Whenever the word "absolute" shows up in a line of the data, copy that line.

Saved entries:
★ ★ ★ ★ ★
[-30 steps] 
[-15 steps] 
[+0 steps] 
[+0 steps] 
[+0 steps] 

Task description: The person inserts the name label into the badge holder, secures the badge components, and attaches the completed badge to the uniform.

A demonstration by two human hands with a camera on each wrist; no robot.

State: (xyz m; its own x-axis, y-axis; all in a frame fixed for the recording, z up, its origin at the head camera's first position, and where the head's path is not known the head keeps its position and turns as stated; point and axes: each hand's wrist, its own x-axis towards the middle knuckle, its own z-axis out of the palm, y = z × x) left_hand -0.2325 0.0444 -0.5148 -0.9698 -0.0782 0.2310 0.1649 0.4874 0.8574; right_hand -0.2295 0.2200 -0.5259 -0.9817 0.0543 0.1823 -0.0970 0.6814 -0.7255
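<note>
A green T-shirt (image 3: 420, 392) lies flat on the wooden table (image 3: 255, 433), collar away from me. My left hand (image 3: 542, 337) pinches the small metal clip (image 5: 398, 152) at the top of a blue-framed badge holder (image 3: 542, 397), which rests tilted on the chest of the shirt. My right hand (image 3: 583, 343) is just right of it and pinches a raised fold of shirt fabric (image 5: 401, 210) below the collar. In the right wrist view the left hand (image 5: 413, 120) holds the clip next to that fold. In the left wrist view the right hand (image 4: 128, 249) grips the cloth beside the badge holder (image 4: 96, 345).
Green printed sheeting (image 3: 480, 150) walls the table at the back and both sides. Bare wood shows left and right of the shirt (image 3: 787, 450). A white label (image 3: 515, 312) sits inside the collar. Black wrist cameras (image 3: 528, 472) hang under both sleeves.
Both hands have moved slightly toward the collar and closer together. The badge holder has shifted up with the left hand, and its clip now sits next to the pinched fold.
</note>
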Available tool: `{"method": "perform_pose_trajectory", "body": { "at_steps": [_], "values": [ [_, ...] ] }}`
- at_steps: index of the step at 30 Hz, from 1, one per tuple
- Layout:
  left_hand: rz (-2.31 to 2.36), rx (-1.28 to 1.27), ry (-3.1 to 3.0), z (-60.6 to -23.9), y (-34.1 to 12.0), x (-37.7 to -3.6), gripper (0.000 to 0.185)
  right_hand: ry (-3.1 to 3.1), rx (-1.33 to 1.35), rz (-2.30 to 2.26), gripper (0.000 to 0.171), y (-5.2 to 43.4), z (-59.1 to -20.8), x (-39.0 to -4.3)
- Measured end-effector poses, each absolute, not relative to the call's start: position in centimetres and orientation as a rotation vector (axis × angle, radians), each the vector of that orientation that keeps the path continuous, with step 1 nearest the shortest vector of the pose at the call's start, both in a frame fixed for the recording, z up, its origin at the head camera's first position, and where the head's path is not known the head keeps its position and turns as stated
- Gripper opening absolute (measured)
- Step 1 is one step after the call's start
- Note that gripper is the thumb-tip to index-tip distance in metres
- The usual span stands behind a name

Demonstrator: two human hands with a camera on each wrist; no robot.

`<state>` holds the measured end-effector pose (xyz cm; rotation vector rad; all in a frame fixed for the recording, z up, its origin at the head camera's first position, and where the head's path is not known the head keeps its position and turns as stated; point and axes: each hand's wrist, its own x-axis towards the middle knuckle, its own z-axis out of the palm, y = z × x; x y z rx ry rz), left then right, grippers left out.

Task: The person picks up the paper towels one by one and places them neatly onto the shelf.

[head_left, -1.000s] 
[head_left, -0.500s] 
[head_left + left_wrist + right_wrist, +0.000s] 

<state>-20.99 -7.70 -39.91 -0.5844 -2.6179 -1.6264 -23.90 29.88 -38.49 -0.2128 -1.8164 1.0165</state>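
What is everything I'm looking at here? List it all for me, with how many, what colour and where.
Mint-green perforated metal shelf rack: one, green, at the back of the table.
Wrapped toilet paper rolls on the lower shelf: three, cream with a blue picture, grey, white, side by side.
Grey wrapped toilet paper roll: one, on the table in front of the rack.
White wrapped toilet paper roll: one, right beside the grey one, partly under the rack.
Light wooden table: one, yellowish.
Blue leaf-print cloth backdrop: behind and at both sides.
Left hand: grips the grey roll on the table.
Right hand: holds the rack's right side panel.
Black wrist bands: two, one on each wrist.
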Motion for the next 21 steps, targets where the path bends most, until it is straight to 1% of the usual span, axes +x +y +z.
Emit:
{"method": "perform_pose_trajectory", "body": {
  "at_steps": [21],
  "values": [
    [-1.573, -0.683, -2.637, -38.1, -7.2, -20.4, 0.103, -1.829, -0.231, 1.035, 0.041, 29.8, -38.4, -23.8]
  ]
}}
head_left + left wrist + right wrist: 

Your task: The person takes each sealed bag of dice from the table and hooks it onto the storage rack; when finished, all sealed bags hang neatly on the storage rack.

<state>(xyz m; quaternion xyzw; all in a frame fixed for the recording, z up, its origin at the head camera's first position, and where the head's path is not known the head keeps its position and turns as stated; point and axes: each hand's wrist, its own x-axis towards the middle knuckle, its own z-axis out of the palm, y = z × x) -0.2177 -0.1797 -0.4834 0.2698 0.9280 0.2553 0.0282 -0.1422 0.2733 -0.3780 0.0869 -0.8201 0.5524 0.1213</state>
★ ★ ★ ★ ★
OUTPUT OF THE TASK:
- Measured end-effector poses, each absolute, not relative to the call's start: position in centimetres and orientation as a rotation vector (axis × angle, radians), each the vector of that orientation that keeps the path continuous, with step 1 nearest the shortest vector of the pose at the call's start, both in a frame fixed for the recording, z up, its origin at the head camera's first position, and where the head's path is not known the head keeps its position and turns as stated
- Gripper opening absolute (measured)

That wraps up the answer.